Application Development Role
A data scientist can be involved in developing data applications through programming or database design, for example, batch processing, machine learning applications, pay role integrations, billing applications, fraud detection, and customer behavior tracking, to name a few.
Application development requires practical thinking and problem-solving skills.
Data Analytics Role
A data analyst will take processed data and draw conclusions from it. Data analytics can be used in many fields, from business to research.
A data analyst will use processes such as modeling, algorithms, mapping, and data analytics software, to extract conclusions from data sets. Comparing databases, running data queries, and finding relationships are all components of a data analyst’s job.
Data analysts need a sound programming and a strong mathematical background.
Data Science Software and Hardware Development Roles
A data science engineer is someone who develops or fixes software and hardware in data systems.
Data sciences seem to have an insatiable appetite for new software and hardware to process the data. From automatic database programs to specialized applied database management, and distributed systems architecture, data engineering is a highly challenging field.
Data engineers need creativity, along with good technical knowledge, and strong programming skills.
Applied Data Science
Applied data science means data science applied to a particular field. The most common is business, technology, economics, and marketing. However, with the spread of data applications, the amount of applied data science roles are growing constantly.

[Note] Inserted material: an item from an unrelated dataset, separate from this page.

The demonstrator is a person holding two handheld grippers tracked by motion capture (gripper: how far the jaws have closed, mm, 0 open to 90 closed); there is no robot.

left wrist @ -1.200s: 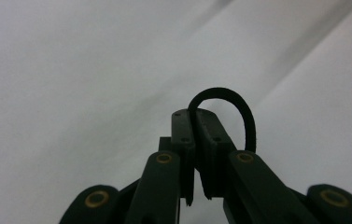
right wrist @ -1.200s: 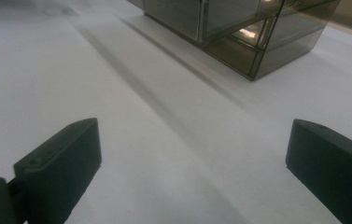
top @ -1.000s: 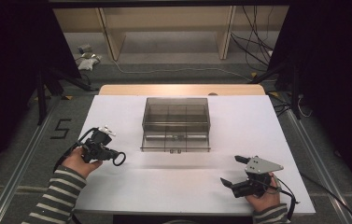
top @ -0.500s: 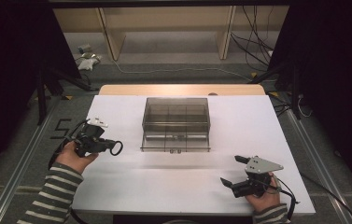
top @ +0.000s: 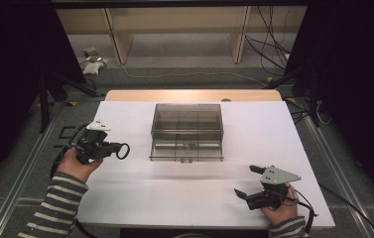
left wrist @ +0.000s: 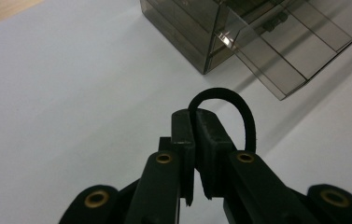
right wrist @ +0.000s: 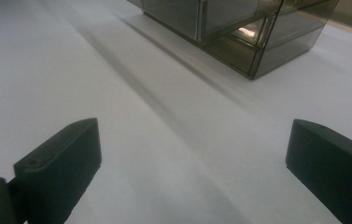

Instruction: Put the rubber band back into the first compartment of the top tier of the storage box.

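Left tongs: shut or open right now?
Shut on the black loop. In the left gripper view the left tongs have their jaws pressed together, pinching one end of the loop, which arcs out beyond the tips.

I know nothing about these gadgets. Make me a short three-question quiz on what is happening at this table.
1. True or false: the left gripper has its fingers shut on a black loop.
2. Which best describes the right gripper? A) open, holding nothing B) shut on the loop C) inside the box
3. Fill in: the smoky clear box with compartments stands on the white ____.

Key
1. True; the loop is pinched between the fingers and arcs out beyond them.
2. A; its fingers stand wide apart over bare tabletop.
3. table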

Applied data science suits individuals who have a significant interest in a particular field, combined with a scientific or analytical mind.
Jack of All Trades Data Scientist
A data scientist in a small organization, or in a company where there is a small section devoted to data management may need to be a jack of all trades, applying all aspects of data processing and analysis to the companies needs. This may involve digging for information projects by speaking to concerned parties in the organization, finding data sources, data processing, analytics, system development, and presentation. It’s all about finding meaning in figures and facts collected within an organization and by external search.
This may be one of the more exciting data scientist roles since it covers such a variety of disciplines, and more available than one might think since many companies still have a small data analytics team.
How Does a Data Scientist Help?
Data science has been used in research and academia for years, and some may think of a data scientist as a white lab coat type in a research facility, however, data science is now becoming the norm in commercial and public sector applications.
A data scientist is the critical glue between an organizations’ questions and scientific proof backing up possible answers. I only mention possible, as until put in action practically, all data only provides theories, but theories with good statistical probabilities, compared to the alternative of guesswork.
Without the role of data scientists, much of business decision making is guesswork. Companies that leverage data sciences have succeeded where those that don’t fail. Examples of new startups that use data scientists to corner the market are AirBNB and Uber, of course, technology giants like Facebook, Google, and Amazon rely on data science.
In today’s environment the field of data science is very much in demand, and likewise, the avenues and roles of a data scientist are extremely varied and far-reaching.
For those looking to become a data scientist, the world is open to you, look for a field that suits your skills, and study hard, it’s a challenging, but rewarding role.
For those looking to employ or engage data scientists, it’s a matter of finding out what you need to do with data and looking for the right skills and qualifications that suit your purpose.